Il primo dentino? Oggi si crioconserva in banca

Uno  studio, pubblicato nel 2003, affermava che nei denti da latte sono contenute notevoli quantità di cellule staminali. L’articolo continuava dicendo ai genitori di conservare in modo adeguato i preziosi reperti, per la loro utilità in caso di malattia. I risultati dello studio trovarono il loro fondamento nelle affermazioni di uno scienziato del National Institute of Dental and Craniofacial Research (NIDCR) di Bethesda, nel Maryland, il dott. Songtao Shi, che analizzando la polpa di un dentino di sua figlia, si accorse della presenza delle  preziose cellule. Oggi sappiamo che, in ogni piccolo dente, si possono effettivamente ricavare fino a 12 staminali – molte più che in un dente adulto.
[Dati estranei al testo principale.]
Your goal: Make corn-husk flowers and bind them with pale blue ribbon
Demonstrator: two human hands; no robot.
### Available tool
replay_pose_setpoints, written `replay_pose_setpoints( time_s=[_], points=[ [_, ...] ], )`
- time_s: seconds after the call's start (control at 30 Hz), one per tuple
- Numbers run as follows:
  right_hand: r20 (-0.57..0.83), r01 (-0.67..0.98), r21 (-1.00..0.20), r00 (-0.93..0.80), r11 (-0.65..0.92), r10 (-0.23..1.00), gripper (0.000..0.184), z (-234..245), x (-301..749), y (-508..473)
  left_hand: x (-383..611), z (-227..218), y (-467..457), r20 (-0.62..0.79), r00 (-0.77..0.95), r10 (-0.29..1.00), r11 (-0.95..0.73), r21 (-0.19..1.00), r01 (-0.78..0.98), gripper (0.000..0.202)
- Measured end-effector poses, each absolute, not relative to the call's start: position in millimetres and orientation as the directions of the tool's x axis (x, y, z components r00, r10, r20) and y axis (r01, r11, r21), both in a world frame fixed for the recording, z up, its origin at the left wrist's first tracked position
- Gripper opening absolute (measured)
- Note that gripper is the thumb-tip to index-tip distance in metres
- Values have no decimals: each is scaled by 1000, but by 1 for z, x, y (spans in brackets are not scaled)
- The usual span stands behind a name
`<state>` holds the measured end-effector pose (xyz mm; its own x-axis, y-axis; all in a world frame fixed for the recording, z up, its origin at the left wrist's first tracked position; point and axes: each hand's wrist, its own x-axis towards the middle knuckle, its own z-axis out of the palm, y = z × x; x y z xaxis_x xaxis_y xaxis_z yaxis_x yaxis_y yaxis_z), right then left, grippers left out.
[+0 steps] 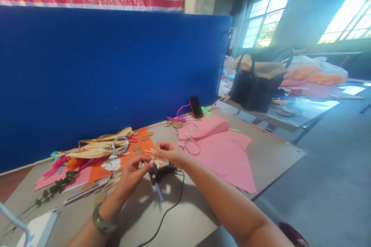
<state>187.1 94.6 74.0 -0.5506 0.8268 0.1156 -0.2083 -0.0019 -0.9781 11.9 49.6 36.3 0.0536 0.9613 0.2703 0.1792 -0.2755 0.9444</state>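
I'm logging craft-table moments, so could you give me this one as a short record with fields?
Left hand: fingertips at a pale, pointed craft piece
Left wrist: greenish bangle
Right hand: pinching the craft piece
Below hands: corded glue gun, glue stick protruding
Left side: utility knife, leafy sprig, orange sheet
Right side: pink paper
Back: upright smartphone, blue panel
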Motion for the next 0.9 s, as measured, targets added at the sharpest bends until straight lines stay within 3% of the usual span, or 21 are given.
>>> replay_pose_setpoints(
  time_s=[0.53,0.9],
  points=[
    [56,-176,-982,-605,-65,794,41,71,185,95,11,36,50,420,132,898,-439,873,211,11],
    [131,-189,-982,-624,14,771,37,68,188,102,10,36,48,390,-33,920,-382,915,131,17]
  ],
)
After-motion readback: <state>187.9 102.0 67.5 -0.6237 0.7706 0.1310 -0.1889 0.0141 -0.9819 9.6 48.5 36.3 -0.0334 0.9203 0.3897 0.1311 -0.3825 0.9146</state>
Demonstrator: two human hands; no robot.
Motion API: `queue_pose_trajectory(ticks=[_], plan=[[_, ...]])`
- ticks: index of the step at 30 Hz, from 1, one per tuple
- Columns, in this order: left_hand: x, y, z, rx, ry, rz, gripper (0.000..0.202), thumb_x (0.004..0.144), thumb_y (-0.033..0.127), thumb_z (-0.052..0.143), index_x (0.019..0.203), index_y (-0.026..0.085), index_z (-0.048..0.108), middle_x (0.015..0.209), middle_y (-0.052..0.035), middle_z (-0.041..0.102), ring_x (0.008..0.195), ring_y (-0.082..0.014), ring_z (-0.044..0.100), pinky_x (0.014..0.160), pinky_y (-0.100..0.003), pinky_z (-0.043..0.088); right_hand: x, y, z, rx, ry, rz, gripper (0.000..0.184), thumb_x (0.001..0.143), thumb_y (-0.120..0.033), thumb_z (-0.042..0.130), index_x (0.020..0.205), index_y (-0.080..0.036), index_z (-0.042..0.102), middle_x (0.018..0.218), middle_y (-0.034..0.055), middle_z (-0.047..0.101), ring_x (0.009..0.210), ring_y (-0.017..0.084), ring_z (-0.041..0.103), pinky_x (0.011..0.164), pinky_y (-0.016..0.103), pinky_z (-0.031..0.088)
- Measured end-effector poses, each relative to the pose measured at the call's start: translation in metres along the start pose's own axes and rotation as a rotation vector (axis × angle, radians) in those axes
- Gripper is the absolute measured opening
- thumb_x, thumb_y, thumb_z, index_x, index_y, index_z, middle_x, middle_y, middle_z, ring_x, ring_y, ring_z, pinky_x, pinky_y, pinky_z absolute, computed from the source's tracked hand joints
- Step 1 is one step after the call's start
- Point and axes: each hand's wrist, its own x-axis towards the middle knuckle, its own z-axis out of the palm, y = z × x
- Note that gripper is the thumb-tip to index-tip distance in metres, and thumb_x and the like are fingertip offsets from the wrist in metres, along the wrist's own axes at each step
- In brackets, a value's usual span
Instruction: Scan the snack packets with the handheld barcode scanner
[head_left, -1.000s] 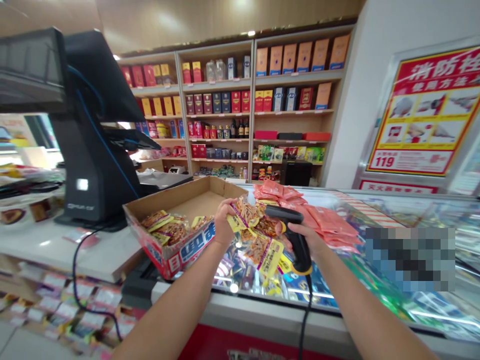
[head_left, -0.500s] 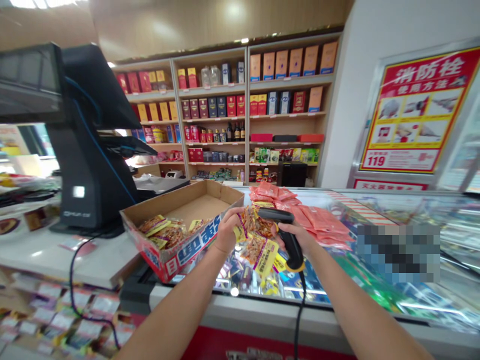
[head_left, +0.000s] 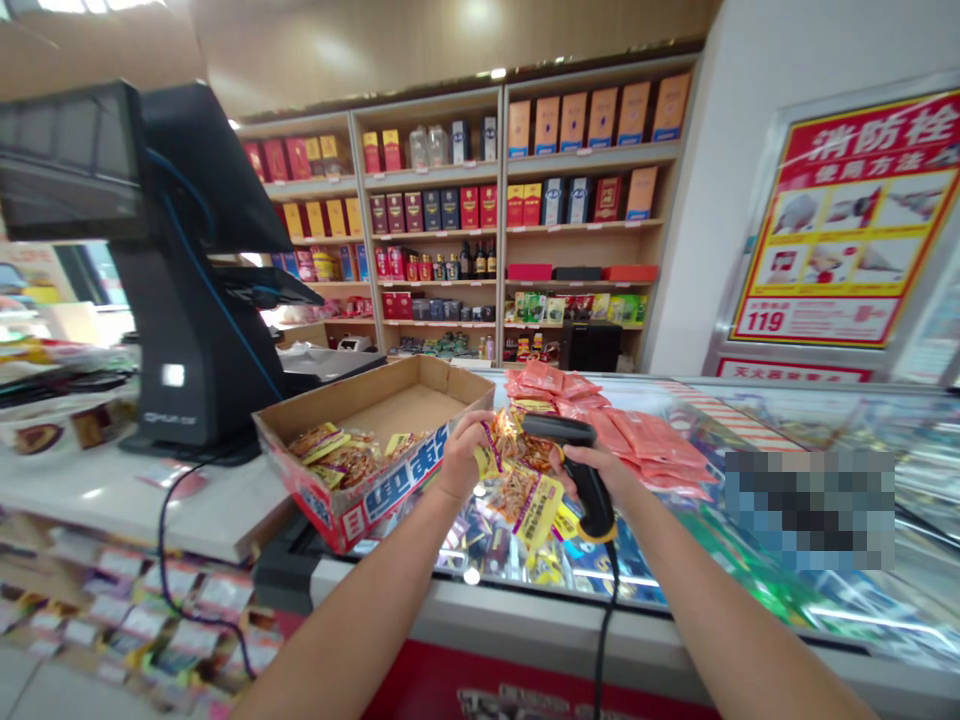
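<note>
My left hand (head_left: 465, 458) is closed on a small snack packet (head_left: 490, 452) with yellow and purple printing, held just right of the cardboard box. In my right hand (head_left: 600, 470) is a black and yellow barcode scanner (head_left: 589, 490), its head turned left towards that packet. A bright warm light falls on the packaging between the two hands. Below them, more snack packets (head_left: 536, 505) lie on the glass top. Inside the open cardboard box (head_left: 337, 505), on the left, are several similar packets (head_left: 337, 455).
Orange-pink packets (head_left: 649, 445) are piled on the glass-topped freezer (head_left: 600, 380), behind the scanner. From the scanner a black cord (head_left: 606, 620) hangs over the front edge. A dark checkout terminal (head_left: 195, 300) stands at left. Shelves of boxed goods (head_left: 431, 210) line the back wall.
The whole scene has shifted slightly right in the picture. A bright light now shows on the packet in front of the scanner. Both hands keep their hold.
</note>
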Motion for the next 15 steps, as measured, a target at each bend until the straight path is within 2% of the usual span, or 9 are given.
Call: queue_pose_trajectory(ticks=[5, 10, 15], plan=[[0.002, 0.005, -0.001, 0.015, 0.004, -0.048, 0.027, 0.084, 0.019, 0.049, 0.057, 0.018, 0.050, 0.097, -0.0073, 0.068, 0.091, -0.0175, 0.062, 0.080, -0.030, 0.048, 0.003, 0.003, -0.003, 0.029, 0.016, -0.020, 0.029, 0.070, -0.042, 0.068, 0.074, -0.015, 0.062, 0.052, 0.0011, 0.061, 0.037, 0.012, 0.051, 0.039, 0.026, 0.044], [0.002, 0.002, -0.002, 0.022, 0.073, -0.143, 0.023, 0.079, 0.015, 0.047, 0.056, 0.019, 0.049, 0.093, -0.0056, 0.066, 0.090, -0.0177, 0.060, 0.082, -0.031, 0.046, 0.004, 0.007, -0.006, 0.065, 0.046, 0.017, 0.031, 0.072, -0.044, 0.067, 0.080, -0.014, 0.063, 0.050, 0.0012, 0.060, 0.040, 0.013, 0.054, 0.040, 0.025, 0.045], [-0.001, -0.004, 0.003, 0.069, 0.099, -0.271, 0.019, 0.073, 0.011, 0.043, 0.057, 0.019, 0.047, 0.092, -0.0060, 0.063, 0.091, -0.0186, 0.057, 0.083, -0.032, 0.045, 0.011, -0.009, -0.001, 0.111, 0.134, -0.021, 0.030, 0.069, -0.044, 0.068, 0.076, -0.016, 0.062, 0.048, 0.0010, 0.060, 0.036, 0.012, 0.052, 0.036, 0.024, 0.043]])
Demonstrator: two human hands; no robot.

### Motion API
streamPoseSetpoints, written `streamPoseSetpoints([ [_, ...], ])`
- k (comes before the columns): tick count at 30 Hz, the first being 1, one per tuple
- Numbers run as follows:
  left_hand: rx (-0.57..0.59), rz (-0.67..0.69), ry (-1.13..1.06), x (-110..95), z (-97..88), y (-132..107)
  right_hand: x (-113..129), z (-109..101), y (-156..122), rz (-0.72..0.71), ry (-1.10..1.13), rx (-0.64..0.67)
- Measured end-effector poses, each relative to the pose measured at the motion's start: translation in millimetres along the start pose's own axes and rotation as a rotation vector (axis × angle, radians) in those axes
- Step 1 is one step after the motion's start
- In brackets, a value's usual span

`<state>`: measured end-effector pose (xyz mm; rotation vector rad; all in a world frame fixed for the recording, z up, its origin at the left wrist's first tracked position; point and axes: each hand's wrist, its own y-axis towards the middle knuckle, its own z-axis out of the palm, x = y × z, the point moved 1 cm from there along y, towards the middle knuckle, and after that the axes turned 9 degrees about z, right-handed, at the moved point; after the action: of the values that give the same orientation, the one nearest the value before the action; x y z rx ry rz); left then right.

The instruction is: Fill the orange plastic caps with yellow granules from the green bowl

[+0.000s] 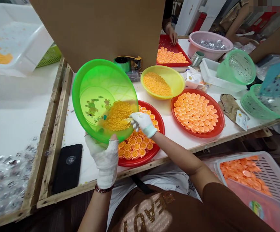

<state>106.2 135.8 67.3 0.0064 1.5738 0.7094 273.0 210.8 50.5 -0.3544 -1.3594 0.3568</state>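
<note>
The left hand, in a white glove, grips the lower rim of a green bowl, its thumb over the edge and its other fingers mostly hidden beneath. The bowl is tilted, its mouth turned toward the wearer, and yellow pellets have gathered in its lower right part. Inside the rim, the gloved right hand pinches a small pale spoon between thumb and fingers; the spoon's long axis runs roughly sideways, its scoop pointing left into the pellets and its handle toward the right hand. Partly under the bowl, a round red plate on the white counter carries orange cups filled with yellow pellets. Beyond it, a yellow bowl holds more pellets, and a second red plate is heaped with orange cups. Farther back, a co-worker's hand reaches over a red rectangular tray of orange pieces.
</note>
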Motion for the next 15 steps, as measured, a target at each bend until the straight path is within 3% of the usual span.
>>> streamPoseSetpoints([
  [4, -0.025, -0.006, 0.013, 0, -10.4, 2, 10, -19, 7, 0.030, 0.185, 0.005],
  [7, -0.063, 0.004, -0.011, 0, -18.6, 6, 19, -40, 14, -0.060, 0.161, -0.101],
  [11, -0.141, 0.025, -0.010, 6, -26.1, 9, 17, -60, 28, -0.217, -0.117, -0.305],
  [15, -0.119, 0.043, 0.000, 10, -26.8, 10, 5, -68, 37, -0.548, -0.548, -0.298],
])
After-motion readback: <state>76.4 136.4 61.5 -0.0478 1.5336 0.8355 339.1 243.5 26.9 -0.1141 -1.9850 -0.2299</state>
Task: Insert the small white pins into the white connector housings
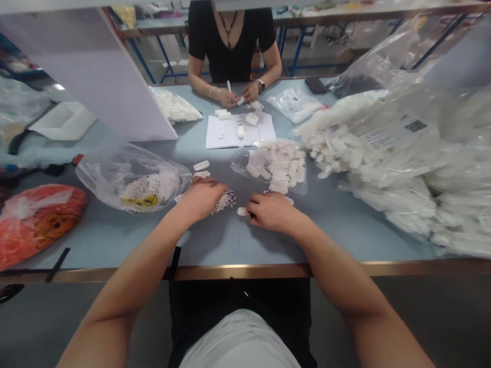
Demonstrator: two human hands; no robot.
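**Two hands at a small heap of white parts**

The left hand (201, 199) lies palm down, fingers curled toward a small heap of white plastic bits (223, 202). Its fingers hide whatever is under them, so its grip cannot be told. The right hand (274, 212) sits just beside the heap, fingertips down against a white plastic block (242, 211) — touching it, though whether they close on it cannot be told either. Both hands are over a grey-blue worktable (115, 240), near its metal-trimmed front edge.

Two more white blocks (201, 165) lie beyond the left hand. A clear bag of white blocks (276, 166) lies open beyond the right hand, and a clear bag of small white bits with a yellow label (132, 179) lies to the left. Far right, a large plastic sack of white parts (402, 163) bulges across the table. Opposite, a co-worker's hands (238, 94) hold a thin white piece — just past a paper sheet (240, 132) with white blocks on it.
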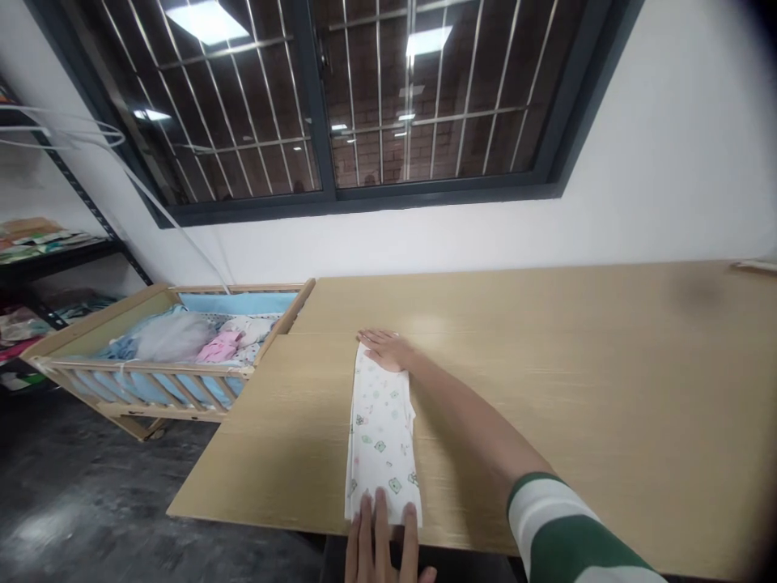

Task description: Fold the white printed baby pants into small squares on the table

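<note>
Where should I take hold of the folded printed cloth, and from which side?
Take the folded printed cloth by its near short end, probably coming from the near side, pinching all layers. It lies flat and lengthwise, with that end close to the near edge of the table. The left hand is there; the right hand lies on the far end.

From where I stood, the light was bright and even; lamp reflections [206, 22] glared in the dark window [331, 121]. Soft shadows fell across the desk [576, 389], and the floor [52, 526] caught a pale sheen. The view's right edge was dark and blurred; a far-right smudge [698, 285] was perhaps shadow.
</note>
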### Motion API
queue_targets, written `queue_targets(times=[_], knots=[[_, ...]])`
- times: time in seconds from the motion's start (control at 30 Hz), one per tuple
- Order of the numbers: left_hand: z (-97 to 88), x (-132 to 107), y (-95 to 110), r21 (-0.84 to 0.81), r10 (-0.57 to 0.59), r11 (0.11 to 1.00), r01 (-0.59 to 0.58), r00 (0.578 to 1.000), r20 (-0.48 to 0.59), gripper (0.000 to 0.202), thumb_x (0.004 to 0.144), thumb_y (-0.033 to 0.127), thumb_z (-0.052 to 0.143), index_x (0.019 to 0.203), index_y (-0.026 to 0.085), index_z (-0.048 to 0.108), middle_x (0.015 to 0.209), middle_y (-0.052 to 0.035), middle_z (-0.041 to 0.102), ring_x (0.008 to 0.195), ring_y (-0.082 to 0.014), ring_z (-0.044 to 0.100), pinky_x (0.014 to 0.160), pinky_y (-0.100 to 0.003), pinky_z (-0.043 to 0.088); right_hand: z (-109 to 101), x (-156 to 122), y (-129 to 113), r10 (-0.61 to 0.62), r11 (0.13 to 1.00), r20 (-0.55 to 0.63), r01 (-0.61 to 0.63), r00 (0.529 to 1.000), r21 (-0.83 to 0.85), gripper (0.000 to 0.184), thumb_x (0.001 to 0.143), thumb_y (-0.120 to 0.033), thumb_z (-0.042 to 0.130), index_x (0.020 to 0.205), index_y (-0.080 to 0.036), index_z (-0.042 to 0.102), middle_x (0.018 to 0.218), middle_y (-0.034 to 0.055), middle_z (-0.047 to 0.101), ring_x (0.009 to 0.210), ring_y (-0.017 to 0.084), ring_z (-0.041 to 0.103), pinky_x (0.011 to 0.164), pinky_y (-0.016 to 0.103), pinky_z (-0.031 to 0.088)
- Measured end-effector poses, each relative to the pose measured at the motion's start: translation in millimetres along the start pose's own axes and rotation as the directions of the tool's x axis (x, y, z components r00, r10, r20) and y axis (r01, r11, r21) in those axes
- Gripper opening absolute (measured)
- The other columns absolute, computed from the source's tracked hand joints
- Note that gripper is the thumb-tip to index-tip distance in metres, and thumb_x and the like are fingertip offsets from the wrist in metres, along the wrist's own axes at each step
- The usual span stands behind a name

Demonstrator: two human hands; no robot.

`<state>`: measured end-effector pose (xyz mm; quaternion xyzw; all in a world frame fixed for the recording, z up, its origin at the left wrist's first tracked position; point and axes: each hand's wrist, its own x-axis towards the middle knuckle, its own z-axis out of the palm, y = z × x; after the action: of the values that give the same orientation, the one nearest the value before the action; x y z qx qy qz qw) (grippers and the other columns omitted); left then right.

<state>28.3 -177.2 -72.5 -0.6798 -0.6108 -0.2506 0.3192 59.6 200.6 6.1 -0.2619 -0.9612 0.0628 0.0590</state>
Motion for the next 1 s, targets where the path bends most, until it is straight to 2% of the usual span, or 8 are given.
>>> queue_targets(times=[0.13,0.27,0.37,0.47,0.63,0.7,0.8,1.0], knots=[[-5.8,17,-13,-0.057,0.066,0.996,-0.064,0.998,0.019,0.050,0.091,0.055,0.062,0.132,0.027,0.064,0.122,-0.0119,0.072,0.103,-0.0302,0.070,0.083,-0.043,0.056,-11,-16,-24,0.013,0.987,-0.162,-0.039,0.987,-0.155,0.056,0.102,-0.025,0.037,0.156,-0.011,0.035,0.164,0.0166,0.028,0.153,0.028,0.021,0.124,0.047,0.015],[-14.9,32,-44,-0.189,0.071,0.980,-0.057,0.995,0.065,0.040,0.096,0.043,0.057,0.129,0.023,0.063,0.122,-0.0088,0.071,0.103,-0.0248,0.069,0.084,-0.038,0.057,-28,-68,-78,-0.042,0.985,-0.251,-0.002,0.967,-0.172,0.046,0.097,-0.018,0.047,0.142,-0.009,0.052,0.155,0.0230,0.042,0.144,0.033,0.038,0.116,0.050,0.030],[-22.6,40,-64,-0.286,0.121,0.953,-0.100,0.991,0.056,0.028,0.099,0.036,0.052,0.120,0.021,0.066,0.119,-0.0092,0.072,0.103,-0.0230,0.069,0.084,-0.036,0.058,-44,-129,-122,-0.016,0.999,-0.168,0.023,0.986,0.040,0.030,0.101,-0.024,0.044,0.119,-0.014,0.066,0.117,0.0162,0.069,0.111,0.027,0.063,0.099,0.042,0.046],[-28.8,43,-77,-0.372,0.217,0.909,-0.187,0.975,0.041,0.025,0.102,0.031,0.046,0.112,0.023,0.067,0.111,-0.0065,0.074,0.100,-0.0193,0.070,0.086,-0.032,0.059,-57,-192,-155,-0.073,0.956,-0.059,0.086,0.996,0.279,0.031,0.104,-0.034,0.044,0.116,-0.020,0.068,0.103,0.0087,0.073,0.098,0.021,0.067,0.089,0.033,0.051],[-35.3,41,-89,-0.398,0.332,0.868,-0.296,0.943,0.021,0.031,0.103,0.022,0.042,0.123,0.022,0.065,0.115,-0.0059,0.074,0.106,-0.0166,0.070,0.089,-0.026,0.059,-35,-262,-178,-0.011,0.958,-0.052,0.026,0.999,0.287,0.040,0.091,-0.042,0.067,0.127,-0.025,0.065,0.131,0.0103,0.067,0.123,0.030,0.060,0.109,0.044,0.044],[-37.8,41,-91,-0.419,0.360,0.847,-0.328,0.933,-0.002,0.037,0.100,0.012,0.038,0.123,0.022,0.065,0.111,-0.0051,0.075,0.102,-0.0154,0.071,0.088,-0.025,0.059,-17,-276,-183,0.019,0.969,-0.110,0.009,0.994,0.247,0.040,0.094,-0.031,0.064,0.134,-0.026,0.060,0.140,0.0104,0.062,0.130,0.030,0.055,0.112,0.048,0.041],[-41.1,39,-90,-0.489,0.394,0.793,-0.362,0.918,-0.041,0.038,0.099,0.008,0.036,0.119,0.021,0.066,0.102,-0.0050,0.077,0.089,-0.0137,0.073,0.084,-0.024,0.059,-7,-286,-193,0.034,0.973,-0.166,0.005,0.986,0.231,0.034,0.098,-0.018,0.050,0.128,-0.028,0.063,0.127,0.0092,0.069,0.120,0.027,0.061,0.106,0.046,0.047],[-46.5,30,-91,-0.674,0.254,0.726,-0.136,0.964,0.078,0.036,0.099,0.008,0.044,0.129,0.024,0.059,0.103,-0.0060,0.074,0.091,-0.0093,0.073,0.084,-0.013,0.055,-61,-290,-206,0.094,0.917,-0.124,-0.037,0.988,0.398,0.025,0.099,-0.029,0.051,0.119,-0.032,0.066,0.110,0.0065,0.073,0.107,0.025,0.066,0.098,0.042,0.052]])
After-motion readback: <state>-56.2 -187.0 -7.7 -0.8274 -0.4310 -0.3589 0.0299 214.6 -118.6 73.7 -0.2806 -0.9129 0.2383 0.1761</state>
Che la loro crescita in coltura è rapidissima, che vivono più a lungo e che possono rigenerare dentina, ossa e neuroni. Certamente siamo ancora nel campo delle ipotesi sulla loro reale applicazione terapeutica, tuttavia la sperimentazione continua, anche con importanti risultati. È utile ricordare che per preservare l’integrità delle cellule, prima di affidarle a una delle tante “banche staminali” –  nate ultimamente -,  i denti  andrebbero conservati in maniera “adeguata”.  Le riserve sono comunque tante e arrivano, prevalentemente, dalla FDA (Food and Drug Administration), che non ha ancora approvato il loro uso in nessun protocollo medico. Nel frattempo, però, la procedura di crioconservazione di cellule di cordoni ombelicali e denti da latte, continua, anche se a costi elevatissimi. Così come è in aumento il numero dei genitori che preferiscono credere nella fondatezza scientifica di quello che, ora, è solo un’ ipotesi, e crioconservare ciò che, un tempo, ogni bambino scambiava  con un dolcetto portato da “chissà chi”.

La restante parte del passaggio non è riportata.